On June 6, 1939, Judge Crater was officially
declared dead but sightings continued for years, as did the theories as to what
happened to him. Possible exits of the judge have included his murder by
political cronies just before he could testify against them in a graft
investigation and a cover-up of his death in the arms of his mistress or a
prostitute. Some believe he was killed in a dispute over a payoff or that he
decided to drop out and start a new life in Quebec, Europe or the Caribbean.
Stella Crater remarried in 1939 but the marriage
didn’t last. In 1961 she wrote a book entitled, The Empty Robe: The Story of the Disappearance of Judge Crater.

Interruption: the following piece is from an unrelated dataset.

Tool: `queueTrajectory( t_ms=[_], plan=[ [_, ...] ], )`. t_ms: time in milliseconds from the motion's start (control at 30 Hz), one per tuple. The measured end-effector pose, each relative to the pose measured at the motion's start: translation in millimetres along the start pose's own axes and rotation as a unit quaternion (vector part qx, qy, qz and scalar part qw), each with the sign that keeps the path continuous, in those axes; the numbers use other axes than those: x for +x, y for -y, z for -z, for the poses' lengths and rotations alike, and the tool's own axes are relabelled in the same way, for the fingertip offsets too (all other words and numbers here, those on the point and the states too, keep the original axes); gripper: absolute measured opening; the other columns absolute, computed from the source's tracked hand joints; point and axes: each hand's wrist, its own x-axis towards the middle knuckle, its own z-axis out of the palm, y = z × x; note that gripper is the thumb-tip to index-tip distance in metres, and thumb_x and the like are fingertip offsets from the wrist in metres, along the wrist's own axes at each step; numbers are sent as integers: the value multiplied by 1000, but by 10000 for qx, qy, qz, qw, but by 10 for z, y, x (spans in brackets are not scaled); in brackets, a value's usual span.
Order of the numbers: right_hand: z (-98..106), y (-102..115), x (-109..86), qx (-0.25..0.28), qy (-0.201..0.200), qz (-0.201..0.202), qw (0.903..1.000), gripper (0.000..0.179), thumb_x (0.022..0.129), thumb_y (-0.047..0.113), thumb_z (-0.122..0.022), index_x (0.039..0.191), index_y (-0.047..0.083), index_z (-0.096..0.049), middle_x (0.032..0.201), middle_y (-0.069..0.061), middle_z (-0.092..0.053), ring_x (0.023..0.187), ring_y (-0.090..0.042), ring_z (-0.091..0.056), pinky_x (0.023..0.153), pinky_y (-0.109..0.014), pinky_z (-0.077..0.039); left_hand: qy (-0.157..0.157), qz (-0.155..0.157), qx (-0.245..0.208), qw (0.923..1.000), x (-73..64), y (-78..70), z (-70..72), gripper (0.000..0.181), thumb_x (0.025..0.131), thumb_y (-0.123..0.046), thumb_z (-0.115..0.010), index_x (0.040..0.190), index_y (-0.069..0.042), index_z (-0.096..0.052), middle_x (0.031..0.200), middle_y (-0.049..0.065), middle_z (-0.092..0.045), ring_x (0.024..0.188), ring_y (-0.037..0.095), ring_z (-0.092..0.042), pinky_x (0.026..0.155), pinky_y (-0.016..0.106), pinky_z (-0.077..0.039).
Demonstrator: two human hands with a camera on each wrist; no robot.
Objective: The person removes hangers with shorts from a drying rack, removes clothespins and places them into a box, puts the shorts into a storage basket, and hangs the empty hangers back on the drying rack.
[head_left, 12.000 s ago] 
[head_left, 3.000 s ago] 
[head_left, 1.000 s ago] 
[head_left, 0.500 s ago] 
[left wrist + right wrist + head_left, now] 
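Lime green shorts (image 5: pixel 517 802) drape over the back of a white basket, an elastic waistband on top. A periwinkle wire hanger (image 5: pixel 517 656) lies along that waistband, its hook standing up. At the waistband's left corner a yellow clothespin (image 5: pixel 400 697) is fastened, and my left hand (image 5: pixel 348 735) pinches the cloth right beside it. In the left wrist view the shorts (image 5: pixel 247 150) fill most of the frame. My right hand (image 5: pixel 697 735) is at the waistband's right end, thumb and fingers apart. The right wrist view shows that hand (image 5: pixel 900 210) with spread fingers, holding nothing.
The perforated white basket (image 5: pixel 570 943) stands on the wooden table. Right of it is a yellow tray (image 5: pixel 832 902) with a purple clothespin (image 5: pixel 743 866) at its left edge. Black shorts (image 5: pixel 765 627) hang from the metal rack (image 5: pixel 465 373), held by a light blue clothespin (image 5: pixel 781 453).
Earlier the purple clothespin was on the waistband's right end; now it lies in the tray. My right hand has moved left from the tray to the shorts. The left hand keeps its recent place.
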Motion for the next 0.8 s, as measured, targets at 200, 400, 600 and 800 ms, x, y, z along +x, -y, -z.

Although her book concludes she didn’t know her second husband very well at
all, she seemed to retain fond memories of him; either that or she had an
ironic sense of humor. Every year on the August 6 anniversary of her husband’s
disappearance until her death in 1969, Mrs. Crater visited a Greenwich Village
bar and ordered two drinks. After downing one, she would raise the other glass
and toast, “Good luck, Joe, wherever you are.”

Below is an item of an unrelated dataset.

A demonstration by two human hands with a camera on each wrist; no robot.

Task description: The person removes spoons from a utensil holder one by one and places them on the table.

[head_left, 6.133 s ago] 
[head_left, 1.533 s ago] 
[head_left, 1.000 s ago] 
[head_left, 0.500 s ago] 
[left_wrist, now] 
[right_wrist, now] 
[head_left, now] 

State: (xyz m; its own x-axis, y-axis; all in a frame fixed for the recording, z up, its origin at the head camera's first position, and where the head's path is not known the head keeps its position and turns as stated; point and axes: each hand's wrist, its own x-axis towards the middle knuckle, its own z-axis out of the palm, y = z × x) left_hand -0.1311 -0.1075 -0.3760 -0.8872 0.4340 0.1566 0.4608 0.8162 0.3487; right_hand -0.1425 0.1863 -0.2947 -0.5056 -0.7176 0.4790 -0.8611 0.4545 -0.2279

Crater’s case -- Missing Person’s File 13595 – was officially closed in
1979.
A possible answer to the fate of “Good-Time Joe”
Crater came to light in April 2005, when Stella Ferrucci-Good died in
Bellerose, Queens, leaving behind what may be a key to the mystery. While going
through Mrs. Ferrucci-Good’s possessions, her granddaughter, Barbara O’Brien,
discovered a metal box that contained handwritten letter in an envelope marked,
“Do not open until my death.” In the letter, Mrs. Ferrucci-Good claimed that
her late husband, Robert Good, told her that a New York City cop named Charles
Burns, and the cop’s brother, a cab driver named Frank Burns, were responsible
for Crater’s death.
Robert Good was a New York City Parks Department
supervisor and lifeguard who died in 1975.
In her account, Mrs. Ferrucci-Good wrote that her
husband told her that he learned over drinks with one of both of the Burns
brothers that they, along with several other men, killed the judge and buried
him on Coney Island, under the boardwalk at West Eighth Street. That location
is the current site of the New York Aquarium.
According to Mrs. Ferrucci-Good’s account, her
husband told her that when Crater stepped into the cab on West Forty-Second
Street that night, the driver was Frank Burns, a Syndicate hitman employed by
Jack “Legs” Diamond. Diamond was allegedly angry at Crater’s refusal to reverse
on appeal some lower court decisions that hurt the mob boss. Burns picked
Crater up in his cab and then drove a few blocks to where his two accomplices
jumped in the vehicle. They drove to Coney Island, where they were joined by
two more men. Their intent was to rough Crater up a little and scare him into
playing ball with Diamond, but in the judge’s struggles to escape the cab, he
was accidentally killed.
In her letter, Mrs. Ferrucci-Good said that officer
Burns was one of the cops guarding notorious Murder Inc. hitman Abe “Kid Twist”
Reles when the gangster and mob informant somehow plummeted to his death from a
sixth-floor Coney Island hotel window in 1941. Reles’ death came hours before
he was to testify against mob boss Albert Anastasia. Reles became immortalized
in New York tabloids as “the canary who could sing but couldn’t fly.” Also in
the box left by Mrs. Ferrucci-Good were yellowed newspaper clippings about
Crater’s disappearance with written notations in the margins.
Police sources confirmed that a man named Charles
Burns served with the NYPD from 1926 to 1946 and that he spent part of his
career assigned to the 60th Precinct in Coney Island. Police also confirmed
that several skeletal remains were found at the location named by Mrs.
Ferrucci-Good in 1956, when the foundation for the aquarium was being dug.
Decades prior to the advent of DNA technology, the remains could not be
identified. They were reburied in pine coffins made by inmates at Rikers Island
prison in an unmarked mass grave in New York City’s Potters Field on Hart
Island.
Mrs. O’Brien and her family say Mrs. Ferrucci-Good
never mentioned the Crater case to them They were baffled by the contents of
the letter and thought it was a joke but they turned it over to the police,
just to be sure. Police were unable to verify or disprove in the letter,
leaving the fate of “the missingest man in New York” an ongoing mystery.